Newbie Wednesday – Mammoth


Mammoth (2009, dir. Lukas Moodysson)

Starring Gael Garcia Bernal, Michelle Williams, Marife Necesito, Sophie Nyweide, Nathhamonkarn Srinkikornchot
We are constantly alone, even when we’re with the ones we love. And when the decision comes to be away for money, we seem to choose to be away even if it makes us miserable. Swedish director Lukas Moodysson examines these ideas in a very well-acted, but ultimately cold and derivative film. The strongest influences here are the work of Alejandro Innaritu (Babel, Amore Perros) and the 2005 film Crash.
The picture begins with the happy family at play: Leo (Bernal) is a video game designer, Ellen (Williams) is an emergency room doctor specializing in pediatrics, and their daughter, Jackie (Nyweide) is a precocious child caught up in her love of astronomy. Also in their lives is Gloria (Necesito), a live in cook/maid/nanny whom Jackie seems much closer to. Leo leaves for a long business trip in Thailand and Ellen becomes caught up in the tragedy of a stab wound victim brought to her and jealousy of Gloria and her daughter. Gloria is dealing with anxiety of being separated from her own sons back in the Philippines.
Moodysson’s outlook on the world is a bit too simple and feels very predictable. Ellen’s jealousy over Gloria could be seen from the opening frames of the film, and doesn’t really develop in relevant way. The situation with Gloria’s children also comes to a close on a very unsure note, and not in a thought-provokingly ambiguous way, but rather uninspired. The film also makes some bland cross cutting: a pile of elephant dung is followed by Gloria cleaning toilets. These scenes feel more proud of how clever they are than really possessing any real cleverness.

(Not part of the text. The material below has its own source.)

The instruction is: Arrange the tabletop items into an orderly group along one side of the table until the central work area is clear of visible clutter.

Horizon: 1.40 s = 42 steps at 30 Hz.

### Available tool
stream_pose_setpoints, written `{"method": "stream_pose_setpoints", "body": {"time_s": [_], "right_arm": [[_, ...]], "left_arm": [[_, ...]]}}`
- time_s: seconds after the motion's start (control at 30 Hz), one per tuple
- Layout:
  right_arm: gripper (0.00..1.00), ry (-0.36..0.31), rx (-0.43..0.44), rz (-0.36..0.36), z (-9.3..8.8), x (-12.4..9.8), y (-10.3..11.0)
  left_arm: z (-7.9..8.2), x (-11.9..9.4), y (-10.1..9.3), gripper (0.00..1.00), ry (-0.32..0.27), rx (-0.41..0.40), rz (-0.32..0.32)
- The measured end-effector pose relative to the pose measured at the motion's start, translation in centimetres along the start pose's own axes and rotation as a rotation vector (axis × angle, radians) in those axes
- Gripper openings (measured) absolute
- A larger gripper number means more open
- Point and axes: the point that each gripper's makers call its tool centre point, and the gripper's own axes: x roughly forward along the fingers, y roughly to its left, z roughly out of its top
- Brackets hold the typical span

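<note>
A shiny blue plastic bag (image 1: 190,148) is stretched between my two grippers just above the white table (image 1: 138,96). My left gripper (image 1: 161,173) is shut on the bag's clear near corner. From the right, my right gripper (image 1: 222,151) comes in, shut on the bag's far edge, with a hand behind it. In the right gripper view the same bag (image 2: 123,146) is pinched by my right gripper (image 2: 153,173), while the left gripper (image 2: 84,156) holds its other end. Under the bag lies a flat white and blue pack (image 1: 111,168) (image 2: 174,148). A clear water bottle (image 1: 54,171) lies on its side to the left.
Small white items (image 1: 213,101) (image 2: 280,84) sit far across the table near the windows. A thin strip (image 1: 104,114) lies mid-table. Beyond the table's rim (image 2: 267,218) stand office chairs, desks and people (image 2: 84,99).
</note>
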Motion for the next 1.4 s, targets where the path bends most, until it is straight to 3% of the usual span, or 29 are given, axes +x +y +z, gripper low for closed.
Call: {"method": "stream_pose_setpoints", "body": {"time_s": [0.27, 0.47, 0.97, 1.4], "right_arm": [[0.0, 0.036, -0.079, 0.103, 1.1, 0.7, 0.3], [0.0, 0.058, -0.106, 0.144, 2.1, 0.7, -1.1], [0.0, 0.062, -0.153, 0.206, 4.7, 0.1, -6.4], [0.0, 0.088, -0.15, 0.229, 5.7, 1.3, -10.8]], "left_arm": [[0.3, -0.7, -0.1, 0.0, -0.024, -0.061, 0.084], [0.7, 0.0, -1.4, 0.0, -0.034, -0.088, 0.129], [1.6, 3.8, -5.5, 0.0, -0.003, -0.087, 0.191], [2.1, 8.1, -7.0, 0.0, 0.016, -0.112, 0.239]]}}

The problem with not creating any sort of metaphors between his ideas and his characters, causes Moodysson to end up moralizing to us in the most patronizing of ways. Much like Crash, a horrific example of patronizing and pretentious cinema, Mammoth slaps us over the head with its message multiple times and then with a barrage in the final scenes. At the end of the day though, the question arises “What is the point?” Yes, I think everyone is aware of the global disparity of wealth and power. The film provides no ideas as to where we go next, which makes it makes of little value.